WORK TO COMPLETE:
Give the records again in full, exactly as they appear, but without the pictures.

○ ○ ○ ○ ○

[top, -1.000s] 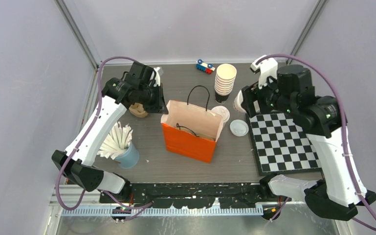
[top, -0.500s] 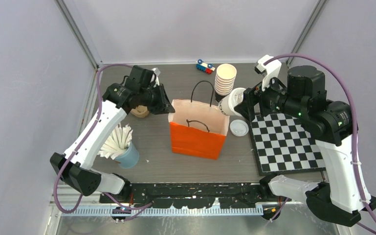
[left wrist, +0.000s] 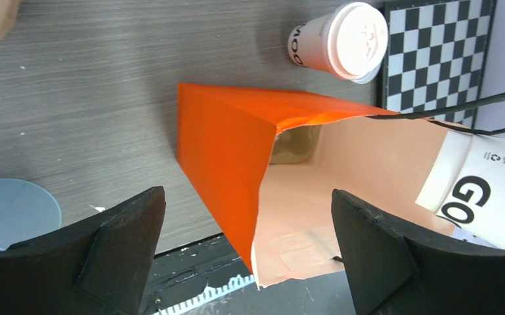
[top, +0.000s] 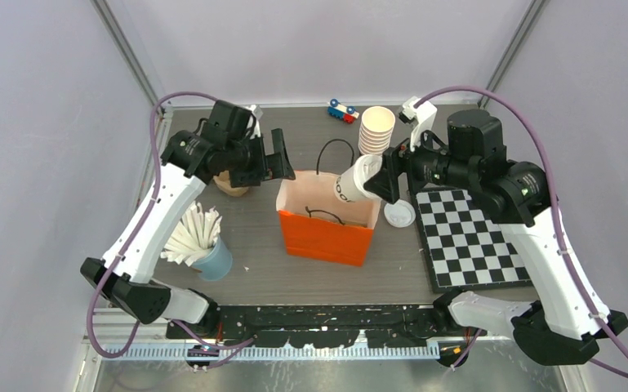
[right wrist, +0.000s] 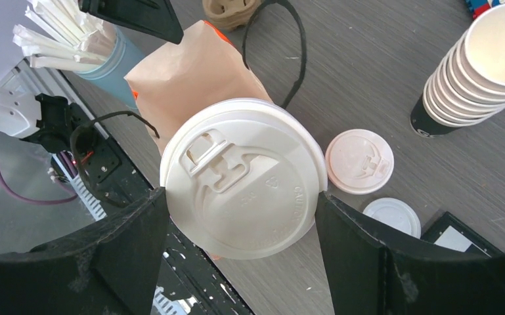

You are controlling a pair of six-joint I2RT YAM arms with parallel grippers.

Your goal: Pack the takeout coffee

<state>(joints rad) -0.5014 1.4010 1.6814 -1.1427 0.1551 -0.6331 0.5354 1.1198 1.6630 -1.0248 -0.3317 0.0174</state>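
Note:
The orange paper bag [top: 325,235] stands open in the middle of the table, its pale inside [left wrist: 368,164] showing. My right gripper [top: 378,175] is shut on a takeout coffee cup [top: 351,181] with a white lid [right wrist: 243,177], held tilted over the bag's mouth. That cup's printed side [left wrist: 486,190] shows at the bag's right rim. A second lidded coffee [left wrist: 341,41] stands on the table beside the bag [right wrist: 359,161]. My left gripper [top: 276,162] hangs open at the bag's left rim; the rim [left wrist: 263,216] passes between its fingers untouched.
A tall stack of nested cups [top: 376,131] stands behind the bag. A loose lid [top: 398,214] lies by the checkerboard mat [top: 474,233]. A blue cup of paper sticks [top: 211,255] is front left, a brown holder [top: 230,184] under the left arm, a small toy [top: 342,111] at the back.
My left gripper let go of the bag's left rim and opened wide. My right arm carried the lidded cup leftward from the mat's corner to over the bag's mouth.

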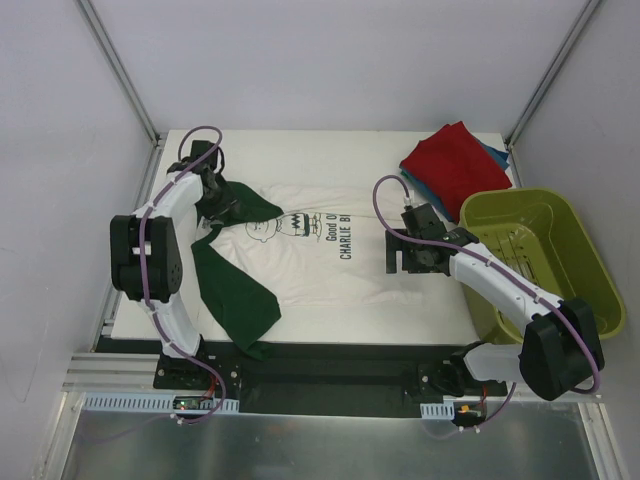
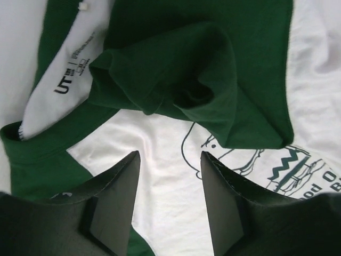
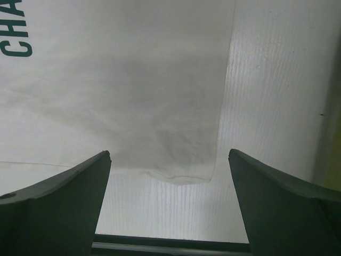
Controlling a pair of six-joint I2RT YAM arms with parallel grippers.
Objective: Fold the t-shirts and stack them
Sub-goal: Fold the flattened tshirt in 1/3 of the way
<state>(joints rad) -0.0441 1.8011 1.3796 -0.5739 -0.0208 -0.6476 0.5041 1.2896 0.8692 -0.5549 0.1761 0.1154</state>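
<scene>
The left gripper (image 2: 168,184) has its jaws parted with nothing between them. It hangs over the collar end of the cream-white t-shirt (image 1: 300,260), beside the bunched dark green sleeve (image 2: 186,80); whether its fingertips touch the cloth is hard to tell. The neck label (image 2: 63,87) just off it reads "UT", with smaller print too fine to read.

The right gripper (image 3: 168,176) is spread wide and holds nothing, above the shirt's hem corner (image 3: 184,173). Green chest lettering (image 1: 335,235) reads "Good O" and "CHARLIE B".

The shirt lies flat on the white table (image 1: 300,148), its long axis across it, collar to the left and hem to the right. The other green sleeve (image 1: 240,295) reaches the near edge.

In the far right corner a folded red t-shirt (image 1: 455,165) lies on a teal-blue t-shirt (image 1: 498,155), next to an olive-green basket (image 1: 510,196).
</scene>
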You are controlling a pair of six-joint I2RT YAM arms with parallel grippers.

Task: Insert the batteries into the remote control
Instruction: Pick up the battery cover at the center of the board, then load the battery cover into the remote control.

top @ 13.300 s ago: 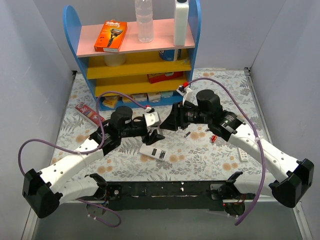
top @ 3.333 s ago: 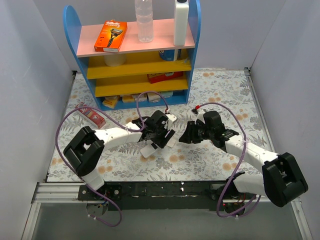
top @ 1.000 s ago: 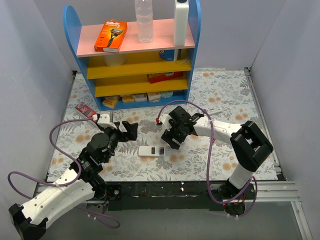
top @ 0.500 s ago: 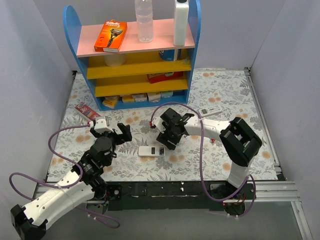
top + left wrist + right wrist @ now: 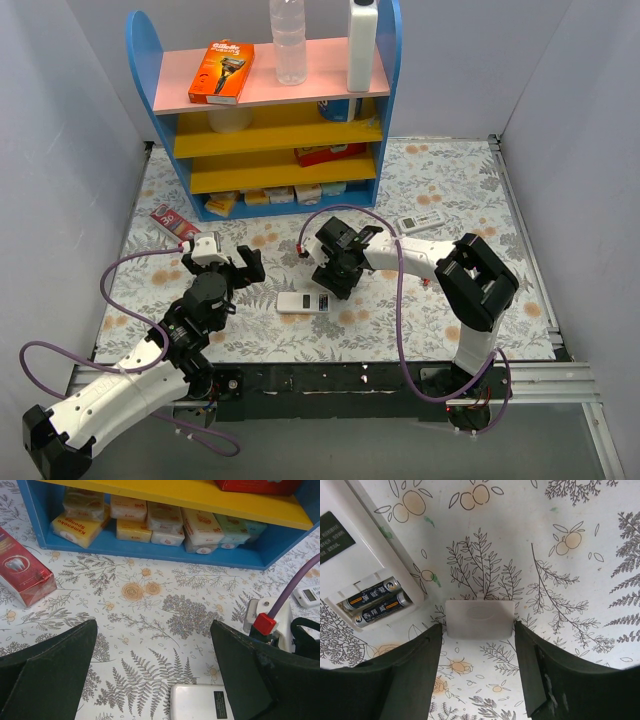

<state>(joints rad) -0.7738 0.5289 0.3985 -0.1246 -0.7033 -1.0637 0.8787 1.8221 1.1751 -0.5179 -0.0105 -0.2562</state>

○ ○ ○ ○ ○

YOUR RESPONSE:
[top, -1.000s] 
[top, -0.500s] 
[left wrist, +0.000s] 
[top, +0.000s] 
[right wrist, +0.000s] 

You are controlling a pair of six-joint I2RT YAM arms with parallel grippers.

Your goal: Pack the takeout coffee

<state>(joints rad) -0.5014 1.4010 1.6814 -1.1427 0.1551 -0.6331 0.5354 1.1198 1.6630 -1.0248 -0.3317 0.0174</state>
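Note:
The orange paper bag [top: 325,235] stands open in the middle of the table, its pale inside [left wrist: 368,164] showing. My right gripper [top: 378,175] is shut on a takeout coffee cup [top: 351,181] with a white lid [right wrist: 243,177], held tilted over the bag's mouth. That cup's printed side [left wrist: 486,190] shows at the bag's right rim. A second lidded coffee [left wrist: 341,41] stands on the table beside the bag [right wrist: 359,161]. My left gripper [top: 276,162] hangs open at the bag's left rim; the rim [left wrist: 263,216] passes between its fingers untouched.
A tall stack of nested cups [top: 376,131] stands behind the bag. A loose lid [top: 398,214] lies by the checkerboard mat [top: 474,233]. A blue cup of paper sticks [top: 211,255] is front left, a brown holder [top: 230,184] under the left arm, a small toy [top: 342,111] at the back.
My left gripper let go of the bag's left rim and opened wide. My right arm carried the lidded cup leftward from the mat's corner to over the bag's mouth.
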
Controlling a pair of six-joint I2RT YAM arms with parallel grippers.
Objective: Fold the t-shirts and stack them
Sub-goal: Fold the flattened tshirt in 1/3 of the way
<state>(joints rad) -0.0441 1.8011 1.3796 -0.5739 -0.0208 -0.6476 0.5041 1.2896 0.8692 -0.5549 0.1761 0.1154</state>
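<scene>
The left gripper (image 2: 168,184) has its jaws parted with nothing between them. It hangs over the collar end of the cream-white t-shirt (image 1: 300,260), beside the bunched dark green sleeve (image 2: 186,80); whether its fingertips touch the cloth is hard to tell. The neck label (image 2: 63,87) just off it reads "UT", with smaller print too fine to read.

The right gripper (image 3: 168,176) is spread wide and holds nothing, above the shirt's hem corner (image 3: 184,173). Green chest lettering (image 1: 335,235) reads "Good O" and "CHARLIE B".

The shirt lies flat on the white table (image 1: 300,148), its long axis across it, collar to the left and hem to the right. The other green sleeve (image 1: 240,295) reaches the near edge.

In the far right corner a folded red t-shirt (image 1: 455,165) lies on a teal-blue t-shirt (image 1: 498,155), next to an olive-green basket (image 1: 510,196).
</scene>
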You are controlling a pair of six-joint I2RT YAM arms with parallel grippers.

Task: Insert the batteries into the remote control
Instruction: Pick up the battery cover at the center of the board, then load the battery cover into the remote control.

top @ 13.300 s ago: 
top @ 3.333 s ago: 
top @ 1.000 s ago: 
top @ 0.500 s ago: 
top + left wrist + right wrist @ now: 

<state>(joints rad) -0.7738 0.5289 0.3985 -0.1246 -0.7033 -1.0637 0.8787 1.8221 1.1751 -0.5179 -0.0105 -0.2562</state>

The response has been given in full.